Rand wants the GOP to reach out meaningfully to minorities as we never have done in recent decades. Speaking at historically black colleges, to groups of black ministers, To inner city parents on the abysmal failure of urban gummint skewels and how to remedy it, taking on black issues, etc., is long overdue. When the referendum on enacting a state constitutional amendment against "gay" "marriage" in California succeeded only because black majorities voted for it in a narrow victory, a Dubya appointed federal judge discovered a heretofore unnoticed "gay" "rights" guarantee in the 14th Amendment and overturned the voters' verdict in favor of the elitist fashionable position. It was rumored that His Judicial Majesty is of the lavender persuasion.

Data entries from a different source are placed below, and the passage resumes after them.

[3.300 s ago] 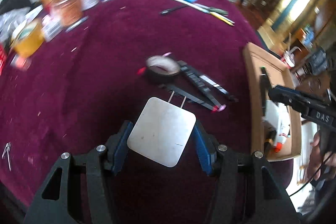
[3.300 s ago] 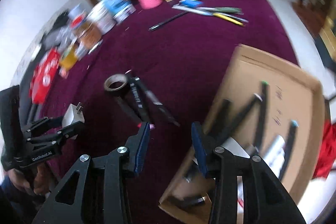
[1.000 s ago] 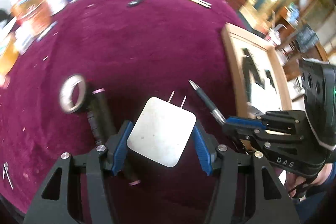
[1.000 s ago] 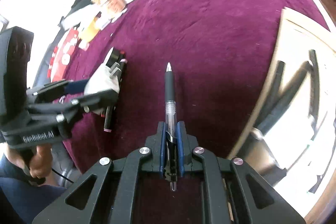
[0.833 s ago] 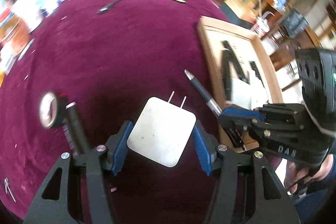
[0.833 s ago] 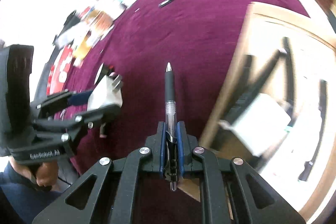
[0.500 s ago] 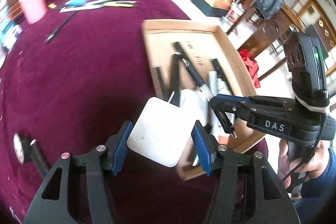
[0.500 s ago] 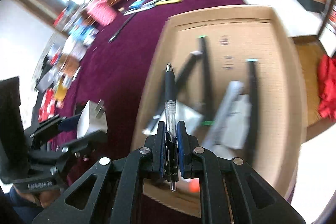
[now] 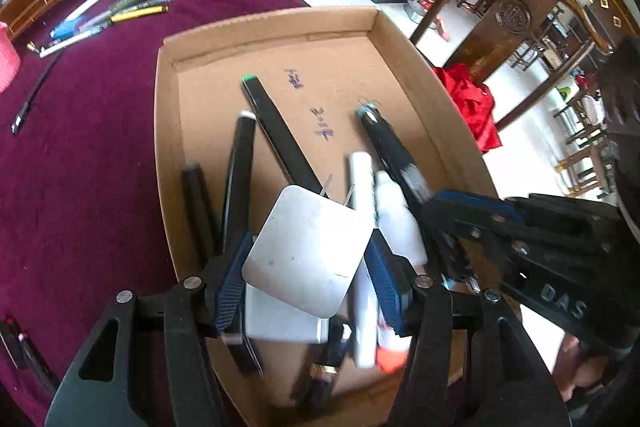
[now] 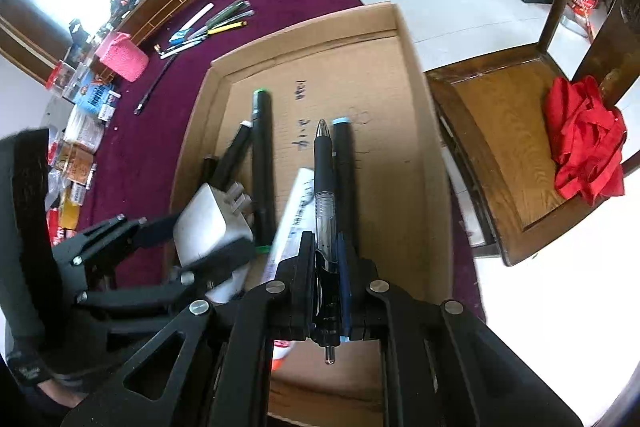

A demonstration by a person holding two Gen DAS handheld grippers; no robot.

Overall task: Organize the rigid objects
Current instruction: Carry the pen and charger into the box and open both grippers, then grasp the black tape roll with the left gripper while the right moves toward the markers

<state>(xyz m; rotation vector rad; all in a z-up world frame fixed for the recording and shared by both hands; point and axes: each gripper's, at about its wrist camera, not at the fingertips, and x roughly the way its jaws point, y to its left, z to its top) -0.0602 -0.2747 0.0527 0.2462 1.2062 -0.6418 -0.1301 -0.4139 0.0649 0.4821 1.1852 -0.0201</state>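
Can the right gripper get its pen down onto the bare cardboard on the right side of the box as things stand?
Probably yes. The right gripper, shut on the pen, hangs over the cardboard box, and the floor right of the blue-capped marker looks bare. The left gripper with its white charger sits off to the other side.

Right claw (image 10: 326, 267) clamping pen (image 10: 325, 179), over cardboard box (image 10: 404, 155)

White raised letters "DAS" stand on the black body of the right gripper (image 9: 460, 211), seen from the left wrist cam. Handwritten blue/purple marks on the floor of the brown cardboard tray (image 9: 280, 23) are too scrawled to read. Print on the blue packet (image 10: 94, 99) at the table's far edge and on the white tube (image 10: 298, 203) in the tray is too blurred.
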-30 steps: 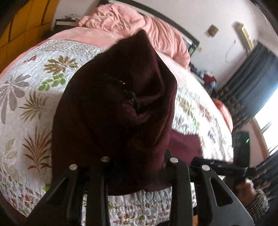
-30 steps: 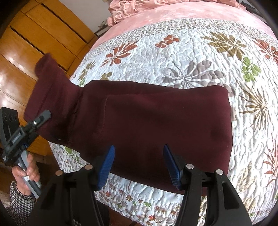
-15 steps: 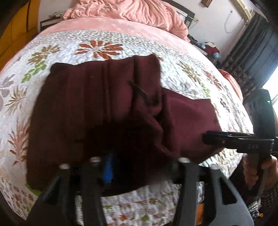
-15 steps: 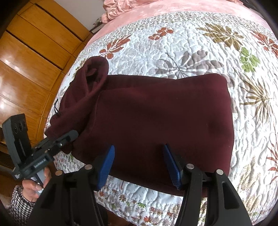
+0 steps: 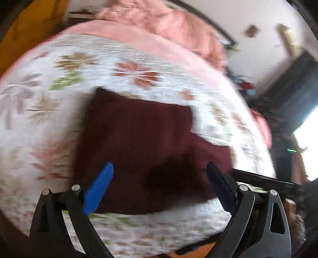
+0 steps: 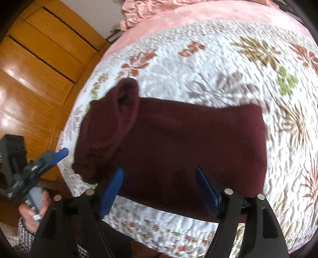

I want my candidate to seek black and Hispanic and Jewish votes (Rand may have serious problems being trusted by Jews) as we have never sought them before, in addition to ramping up our voter registration and GOTV efforts. I want the party to suppress voter fraud by every means necessary. I want the party to explain respectfully but effectively to minority voters why it is necessary to suppress voter fraud. Investigate "motor voter."

Rand Paul says he left his medical practice as an opthalmological surgeon to seek office because our national debt threatens to destroy the nation. I want my candidate to believe that and believe it passionately as Rand Paul and act accordingly. Shouldn't we all?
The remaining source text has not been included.